WHAT IS BEING ASKED ::
Reproduce the data below in full. Nothing should differ from the original.

(Data extracted from a collection)
====
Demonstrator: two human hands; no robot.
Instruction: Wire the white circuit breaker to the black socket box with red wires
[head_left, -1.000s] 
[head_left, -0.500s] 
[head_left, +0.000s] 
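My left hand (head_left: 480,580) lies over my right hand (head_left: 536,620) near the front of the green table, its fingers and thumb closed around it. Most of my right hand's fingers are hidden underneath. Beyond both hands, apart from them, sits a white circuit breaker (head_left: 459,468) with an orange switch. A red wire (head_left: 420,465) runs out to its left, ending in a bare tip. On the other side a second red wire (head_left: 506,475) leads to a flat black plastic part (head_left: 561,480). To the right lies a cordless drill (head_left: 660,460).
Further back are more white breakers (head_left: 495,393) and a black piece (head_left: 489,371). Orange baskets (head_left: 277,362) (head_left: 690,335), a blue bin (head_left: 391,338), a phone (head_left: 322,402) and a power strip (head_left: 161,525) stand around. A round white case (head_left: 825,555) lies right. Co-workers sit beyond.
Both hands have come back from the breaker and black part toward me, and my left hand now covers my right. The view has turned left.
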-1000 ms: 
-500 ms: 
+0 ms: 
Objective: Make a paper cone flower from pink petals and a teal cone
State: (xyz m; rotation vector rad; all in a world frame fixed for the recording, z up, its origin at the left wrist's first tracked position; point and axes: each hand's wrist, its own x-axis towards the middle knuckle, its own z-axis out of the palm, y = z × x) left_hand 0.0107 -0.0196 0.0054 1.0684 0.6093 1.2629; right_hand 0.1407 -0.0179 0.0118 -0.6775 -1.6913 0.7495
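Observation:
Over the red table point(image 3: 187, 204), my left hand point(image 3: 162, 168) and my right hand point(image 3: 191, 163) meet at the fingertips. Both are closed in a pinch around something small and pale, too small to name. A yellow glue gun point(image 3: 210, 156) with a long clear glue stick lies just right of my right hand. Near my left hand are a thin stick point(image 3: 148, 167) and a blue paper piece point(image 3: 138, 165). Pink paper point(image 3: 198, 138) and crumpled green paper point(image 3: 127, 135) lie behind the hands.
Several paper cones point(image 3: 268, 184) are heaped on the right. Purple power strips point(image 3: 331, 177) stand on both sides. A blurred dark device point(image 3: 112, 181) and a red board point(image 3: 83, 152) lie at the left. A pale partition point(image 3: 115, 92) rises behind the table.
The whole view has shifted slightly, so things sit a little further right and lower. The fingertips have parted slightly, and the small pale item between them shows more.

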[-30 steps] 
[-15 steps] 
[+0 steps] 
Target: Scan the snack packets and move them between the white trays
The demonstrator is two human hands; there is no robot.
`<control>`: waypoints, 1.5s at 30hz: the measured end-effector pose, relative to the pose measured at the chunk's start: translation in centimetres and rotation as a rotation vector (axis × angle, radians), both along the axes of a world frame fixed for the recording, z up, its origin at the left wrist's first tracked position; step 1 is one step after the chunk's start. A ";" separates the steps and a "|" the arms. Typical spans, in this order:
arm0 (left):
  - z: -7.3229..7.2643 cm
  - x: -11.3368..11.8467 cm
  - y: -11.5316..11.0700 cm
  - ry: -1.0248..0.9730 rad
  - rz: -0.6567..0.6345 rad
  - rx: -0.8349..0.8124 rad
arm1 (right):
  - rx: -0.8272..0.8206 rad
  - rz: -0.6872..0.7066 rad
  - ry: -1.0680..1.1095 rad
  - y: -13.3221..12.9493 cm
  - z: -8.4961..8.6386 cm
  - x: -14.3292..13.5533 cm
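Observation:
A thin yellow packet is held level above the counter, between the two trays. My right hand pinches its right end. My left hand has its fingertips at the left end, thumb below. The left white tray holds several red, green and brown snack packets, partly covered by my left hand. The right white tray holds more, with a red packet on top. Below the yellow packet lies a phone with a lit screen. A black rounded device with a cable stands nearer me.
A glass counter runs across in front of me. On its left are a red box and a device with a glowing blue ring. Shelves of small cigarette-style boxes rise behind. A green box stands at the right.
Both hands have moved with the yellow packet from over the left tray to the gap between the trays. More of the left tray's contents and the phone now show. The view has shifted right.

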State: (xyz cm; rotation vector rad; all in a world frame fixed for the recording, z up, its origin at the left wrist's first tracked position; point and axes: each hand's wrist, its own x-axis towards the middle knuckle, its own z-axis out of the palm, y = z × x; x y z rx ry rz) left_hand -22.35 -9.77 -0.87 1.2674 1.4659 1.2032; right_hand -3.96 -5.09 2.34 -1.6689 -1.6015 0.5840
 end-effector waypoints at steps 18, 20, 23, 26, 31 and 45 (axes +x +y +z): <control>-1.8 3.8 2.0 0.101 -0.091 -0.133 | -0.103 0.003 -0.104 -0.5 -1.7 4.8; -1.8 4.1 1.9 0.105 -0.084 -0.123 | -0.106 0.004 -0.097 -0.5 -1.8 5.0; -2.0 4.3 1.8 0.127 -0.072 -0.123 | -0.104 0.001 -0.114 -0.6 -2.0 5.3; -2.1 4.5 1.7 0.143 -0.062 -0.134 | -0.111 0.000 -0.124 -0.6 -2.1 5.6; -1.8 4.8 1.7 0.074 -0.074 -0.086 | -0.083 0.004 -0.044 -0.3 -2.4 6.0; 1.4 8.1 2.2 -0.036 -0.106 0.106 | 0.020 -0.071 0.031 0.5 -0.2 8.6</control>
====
RESPONSE TO THE TASK ::
Demonstrator: two human hands; no robot.
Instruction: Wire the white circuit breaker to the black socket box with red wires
[head_left, -1.000s] 
[head_left, -0.500s] 
[head_left, +0.000s] 
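My left hand (head_left: 480,580) lies over my right hand (head_left: 536,620) near the front of the green table, its fingers and thumb closed around it. Most of my right hand's fingers are hidden underneath. Beyond both hands, apart from them, sits a white circuit breaker (head_left: 459,468) with an orange switch. A red wire (head_left: 420,465) runs out to its left, ending in a bare tip. On the other side a second red wire (head_left: 506,475) leads to a flat black plastic part (head_left: 561,480). To the right lies a cordless drill (head_left: 660,460).
Further back are more white breakers (head_left: 495,393) and a black piece (head_left: 489,371). Orange baskets (head_left: 277,362) (head_left: 690,335), a blue bin (head_left: 391,338), a phone (head_left: 322,402) and a power strip (head_left: 161,525) stand around. A round white case (head_left: 825,555) lies right. Co-workers sit beyond.
Both hands have come back from the breaker and black part toward me, and my left hand now covers my right. The view has turned left.
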-1000 ms: 
-500 ms: 
+0 ms: 
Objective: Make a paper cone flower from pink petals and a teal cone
State: (xyz m; rotation vector rad; all in a world frame fixed for the recording, z up, its origin at the left wrist's first tracked position; point and axes: each hand's wrist, its own x-axis towards the middle knuckle, its own z-axis out of the palm, y = z × x) left_hand 0.0107 -0.0196 0.0054 1.0684 0.6093 1.2629; right_hand 0.1407 -0.0179 0.0118 -0.6775 -1.6913 0.7495
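Observation:
Over the red table point(image 3: 187, 204), my left hand point(image 3: 162, 168) and my right hand point(image 3: 191, 163) meet at the fingertips. Both are closed in a pinch around something small and pale, too small to name. A yellow glue gun point(image 3: 210, 156) with a long clear glue stick lies just right of my right hand. Near my left hand are a thin stick point(image 3: 148, 167) and a blue paper piece point(image 3: 138, 165). Pink paper point(image 3: 198, 138) and crumpled green paper point(image 3: 127, 135) lie behind the hands.
Several paper cones point(image 3: 268, 184) are heaped on the right. Purple power strips point(image 3: 331, 177) stand on both sides. A blurred dark device point(image 3: 112, 181) and a red board point(image 3: 83, 152) lie at the left. A pale partition point(image 3: 115, 92) rises behind the table.
The whole view has shifted slightly, so things sit a little further right and lower. The fingertips have parted slightly, and the small pale item between them shows more.
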
[-30 steps] 
[-15 steps] 
[+0 steps] 
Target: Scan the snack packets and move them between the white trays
The demonstrator is two human hands; there is no robot.
`<control>`: waypoints, 1.5s at 30hz: the measured end-effector pose, relative to the pose measured at the chunk's start: translation in centimetres and rotation as a rotation vector (axis × angle, radians), both along the axes of a world frame fixed for the recording, z up, its origin at the left wrist's first tracked position; step 1 is one step after the chunk's start. A ";" separates the steps and a "|" the arms. Typical spans, in this order:
arm0 (left):
  - z: -7.3229..7.2643 cm
  - x: -11.3368..11.8467 cm
  - y: -11.5316..11.0700 cm
  - ry: -1.0248..0.9730 rad
  - rz: -0.6567..0.6345 rad
  - rx: -0.8349..0.8124 rad
arm1 (right):
  - rx: -0.8272..0.8206 rad
  - rz: -0.6872..0.7066 rad
  - ry: -1.0680..1.1095 rad
  - y: -13.3221..12.9493 cm
  - z: -8.4961..8.6386 cm
  - x: -14.3292..13.5533 cm
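Observation:
A thin yellow packet is held level above the counter, between the two trays. My right hand pinches its right end. My left hand has its fingertips at the left end, thumb below. The left white tray holds several red, green and brown snack packets, partly covered by my left hand. The right white tray holds more, with a red packet on top. Below the yellow packet lies a phone with a lit screen. A black rounded device with a cable stands nearer me.
A glass counter runs across in front of me. On its left are a red box and a device with a glowing blue ring. Shelves of small cigarette-style boxes rise behind. A green box stands at the right.
Both hands have moved with the yellow packet from over the left tray to the gap between the trays. More of the left tray's contents and the phone now show. The view has shifted right.
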
State: (xyz cm; rotation vector rad; all in a world frame fixed for the recording, z up, its origin at the left wrist's first tracked position; point and axes: each hand's wrist, its own x-axis towards the middle knuckle, its own z-axis out of the palm, y = z × x; x y z rx ry rz) left_hand -22.35 -9.77 -0.87 1.2674 1.4659 1.2032; right_hand -3.96 -5.09 2.34 -1.6689 -1.6015 0.5840
 end-effector waypoints at steps 18, 20, 23, 26, 31 and 45 (axes +x +y +z): <control>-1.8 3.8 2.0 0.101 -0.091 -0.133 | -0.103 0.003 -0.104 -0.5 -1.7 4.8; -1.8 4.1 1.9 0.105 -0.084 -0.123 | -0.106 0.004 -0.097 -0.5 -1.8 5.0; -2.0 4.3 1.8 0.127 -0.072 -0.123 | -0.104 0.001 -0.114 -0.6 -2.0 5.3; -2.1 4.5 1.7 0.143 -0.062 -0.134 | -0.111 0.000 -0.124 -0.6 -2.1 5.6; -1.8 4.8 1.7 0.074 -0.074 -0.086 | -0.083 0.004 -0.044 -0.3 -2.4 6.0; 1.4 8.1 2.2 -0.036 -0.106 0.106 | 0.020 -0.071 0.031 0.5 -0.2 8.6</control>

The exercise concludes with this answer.